What is the count of lines below that include "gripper"? Reply with nothing else.

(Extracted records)
↓

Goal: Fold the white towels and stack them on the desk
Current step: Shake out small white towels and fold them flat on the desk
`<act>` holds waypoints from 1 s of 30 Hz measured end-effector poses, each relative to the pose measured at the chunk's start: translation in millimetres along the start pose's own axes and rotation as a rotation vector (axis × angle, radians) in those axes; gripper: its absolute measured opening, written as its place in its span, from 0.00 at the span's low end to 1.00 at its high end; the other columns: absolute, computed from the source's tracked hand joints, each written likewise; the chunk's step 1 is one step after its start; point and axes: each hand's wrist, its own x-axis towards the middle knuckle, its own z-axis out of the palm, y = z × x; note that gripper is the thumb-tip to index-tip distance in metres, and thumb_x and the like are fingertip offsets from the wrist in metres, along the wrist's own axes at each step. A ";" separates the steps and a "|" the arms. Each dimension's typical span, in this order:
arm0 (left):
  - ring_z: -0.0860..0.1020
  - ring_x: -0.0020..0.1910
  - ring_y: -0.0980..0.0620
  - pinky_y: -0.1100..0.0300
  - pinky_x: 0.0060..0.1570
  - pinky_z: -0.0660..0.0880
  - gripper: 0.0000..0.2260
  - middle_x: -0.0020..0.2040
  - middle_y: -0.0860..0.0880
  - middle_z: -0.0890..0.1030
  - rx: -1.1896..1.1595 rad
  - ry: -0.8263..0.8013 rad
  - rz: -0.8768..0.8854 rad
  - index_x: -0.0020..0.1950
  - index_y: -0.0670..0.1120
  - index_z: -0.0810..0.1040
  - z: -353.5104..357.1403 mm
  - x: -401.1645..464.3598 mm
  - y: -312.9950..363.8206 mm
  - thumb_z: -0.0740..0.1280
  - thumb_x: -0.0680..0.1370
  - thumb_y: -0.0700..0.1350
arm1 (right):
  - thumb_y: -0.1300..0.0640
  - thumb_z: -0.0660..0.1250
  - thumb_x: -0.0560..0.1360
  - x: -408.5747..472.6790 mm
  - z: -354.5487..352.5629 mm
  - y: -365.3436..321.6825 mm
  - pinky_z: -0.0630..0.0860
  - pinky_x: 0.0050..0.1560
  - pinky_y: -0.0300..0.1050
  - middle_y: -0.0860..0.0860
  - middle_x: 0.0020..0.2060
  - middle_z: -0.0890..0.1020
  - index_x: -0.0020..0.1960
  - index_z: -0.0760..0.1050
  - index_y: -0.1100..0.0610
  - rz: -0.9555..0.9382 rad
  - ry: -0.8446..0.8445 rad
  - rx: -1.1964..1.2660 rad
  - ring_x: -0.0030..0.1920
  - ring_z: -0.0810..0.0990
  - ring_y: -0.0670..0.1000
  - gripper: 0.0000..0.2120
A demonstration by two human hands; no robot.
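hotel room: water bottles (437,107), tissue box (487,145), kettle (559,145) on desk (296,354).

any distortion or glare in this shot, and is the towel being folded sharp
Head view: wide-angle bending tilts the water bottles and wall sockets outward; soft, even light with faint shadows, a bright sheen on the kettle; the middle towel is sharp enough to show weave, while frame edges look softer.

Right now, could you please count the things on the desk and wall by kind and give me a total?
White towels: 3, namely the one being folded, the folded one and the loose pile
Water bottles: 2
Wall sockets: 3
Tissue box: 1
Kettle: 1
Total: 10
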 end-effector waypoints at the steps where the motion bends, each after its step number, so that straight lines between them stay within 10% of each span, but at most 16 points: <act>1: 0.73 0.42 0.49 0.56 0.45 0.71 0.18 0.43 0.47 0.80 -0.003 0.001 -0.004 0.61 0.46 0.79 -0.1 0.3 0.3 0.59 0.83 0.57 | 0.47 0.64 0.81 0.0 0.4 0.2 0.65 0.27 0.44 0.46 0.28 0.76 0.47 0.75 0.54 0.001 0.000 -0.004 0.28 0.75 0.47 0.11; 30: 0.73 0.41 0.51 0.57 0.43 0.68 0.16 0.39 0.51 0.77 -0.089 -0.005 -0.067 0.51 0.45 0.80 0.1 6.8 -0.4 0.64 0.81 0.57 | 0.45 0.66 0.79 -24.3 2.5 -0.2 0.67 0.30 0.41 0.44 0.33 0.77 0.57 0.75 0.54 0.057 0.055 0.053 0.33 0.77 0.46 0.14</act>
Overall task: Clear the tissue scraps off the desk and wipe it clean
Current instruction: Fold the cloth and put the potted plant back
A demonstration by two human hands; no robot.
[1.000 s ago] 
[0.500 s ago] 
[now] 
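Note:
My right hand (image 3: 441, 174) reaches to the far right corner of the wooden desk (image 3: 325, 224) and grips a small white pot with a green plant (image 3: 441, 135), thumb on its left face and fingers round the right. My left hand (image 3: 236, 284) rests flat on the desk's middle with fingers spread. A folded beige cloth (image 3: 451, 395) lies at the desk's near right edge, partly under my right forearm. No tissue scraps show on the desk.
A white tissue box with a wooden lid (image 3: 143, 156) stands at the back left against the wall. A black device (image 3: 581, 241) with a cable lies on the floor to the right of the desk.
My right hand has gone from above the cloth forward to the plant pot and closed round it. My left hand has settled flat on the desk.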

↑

### Your response
3